Assignment -
Leave the pictures out and restate every line below exactly.

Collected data
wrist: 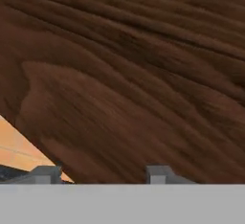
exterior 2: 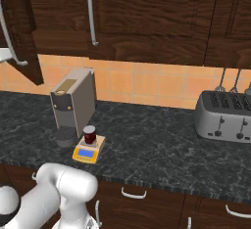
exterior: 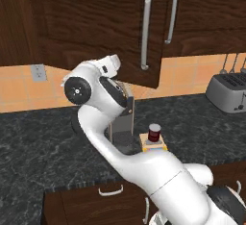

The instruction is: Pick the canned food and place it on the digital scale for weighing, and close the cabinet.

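With the canned food (exterior 2: 89,134) already upright on the digital scale (exterior 2: 88,151) on the tabletop (exterior 2: 162,149), only the cabinet (exterior: 110,24) door stays ajar. Stiff, heavy, hinged panel: push its flat face. Claw (wrist: 103,174) pressed together, empty, close against the wood.

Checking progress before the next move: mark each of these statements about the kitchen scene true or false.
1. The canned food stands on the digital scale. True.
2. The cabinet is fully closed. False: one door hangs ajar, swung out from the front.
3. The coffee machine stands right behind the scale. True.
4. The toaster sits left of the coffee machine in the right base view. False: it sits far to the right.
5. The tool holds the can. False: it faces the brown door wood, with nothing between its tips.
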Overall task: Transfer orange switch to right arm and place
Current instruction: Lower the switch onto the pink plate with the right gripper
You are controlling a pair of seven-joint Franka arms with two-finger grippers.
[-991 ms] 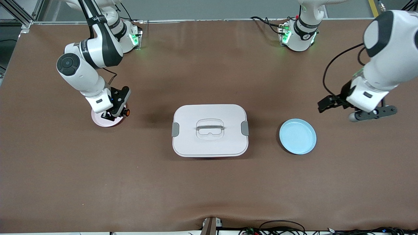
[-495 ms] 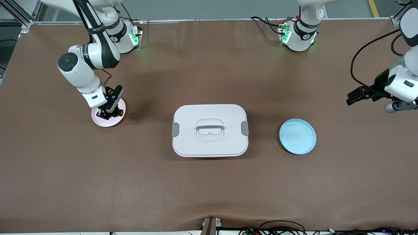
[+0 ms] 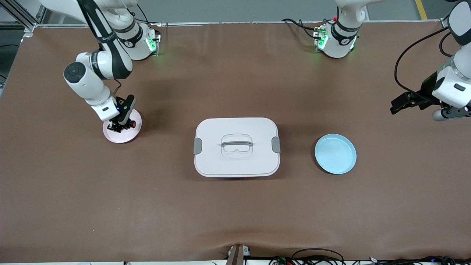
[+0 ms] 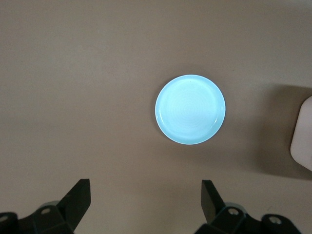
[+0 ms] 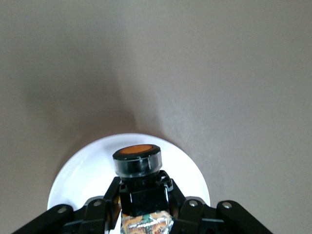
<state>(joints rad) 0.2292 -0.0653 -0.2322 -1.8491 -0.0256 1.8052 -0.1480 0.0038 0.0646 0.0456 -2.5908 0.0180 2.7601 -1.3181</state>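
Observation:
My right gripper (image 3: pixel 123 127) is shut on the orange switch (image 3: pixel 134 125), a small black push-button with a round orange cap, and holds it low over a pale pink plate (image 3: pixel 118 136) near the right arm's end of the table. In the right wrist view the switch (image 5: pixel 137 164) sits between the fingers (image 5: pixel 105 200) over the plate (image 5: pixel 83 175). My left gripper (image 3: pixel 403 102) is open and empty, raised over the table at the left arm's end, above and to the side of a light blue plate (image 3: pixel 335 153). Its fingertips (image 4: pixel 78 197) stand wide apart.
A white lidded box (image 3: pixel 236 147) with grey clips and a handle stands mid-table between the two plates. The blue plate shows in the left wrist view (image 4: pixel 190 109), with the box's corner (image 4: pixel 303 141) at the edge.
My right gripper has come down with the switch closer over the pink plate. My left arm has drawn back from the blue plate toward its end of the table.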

Exercise answer -
wrist: 
exterior 2: 
exterior: 

The instruction is: Pick the canned food and place it on the digital scale for weighing, and close the cabinet.

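With the canned food (exterior 2: 89,134) already upright on the digital scale (exterior 2: 88,151) on the tabletop (exterior 2: 162,149), only the cabinet (exterior: 110,24) door stays ajar. Stiff, heavy, hinged panel: push its flat face. Claw (wrist: 103,174) pressed together, empty, close against the wood.

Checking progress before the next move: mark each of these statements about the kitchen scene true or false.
1. The canned food stands on the digital scale. True.
2. The cabinet is fully closed. False: one door hangs ajar, swung out from the front.
3. The coffee machine stands right behind the scale. True.
4. The toaster sits left of the coffee machine in the right base view. False: it sits far to the right.
5. The tool holds the can. False: it faces the brown door wood, with nothing between its tips.
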Overall task: Transfer orange switch to right arm and place
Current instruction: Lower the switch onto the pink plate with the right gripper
You are controlling a pair of seven-joint Franka arms with two-finger grippers.
[-991 ms] 
[-495 ms] 
[+0 ms] 
[+0 ms] 
[+0 ms] 
<state>(joints rad) 0.2292 -0.0653 -0.2322 -1.8491 -0.0256 1.8052 -0.1480 0.0038 0.0646 0.0456 -2.5908 0.0180 2.7601 -1.3181</state>
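Observation:
My right gripper (image 3: pixel 123 127) is shut on the orange switch (image 3: pixel 134 125), a small black push-button with a round orange cap, and holds it low over a pale pink plate (image 3: pixel 118 136) near the right arm's end of the table. In the right wrist view the switch (image 5: pixel 137 164) sits between the fingers (image 5: pixel 105 200) over the plate (image 5: pixel 83 175). My left gripper (image 3: pixel 403 102) is open and empty, raised over the table at the left arm's end, above and to the side of a light blue plate (image 3: pixel 335 153). Its fingertips (image 4: pixel 78 197) stand wide apart.
A white lidded box (image 3: pixel 236 147) with grey clips and a handle stands mid-table between the two plates. The blue plate shows in the left wrist view (image 4: pixel 190 109), with the box's corner (image 4: pixel 303 141) at the edge.
My right gripper has come down with the switch closer over the pink plate. My left arm has drawn back from the blue plate toward its end of the table.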

The answer requires nothing more.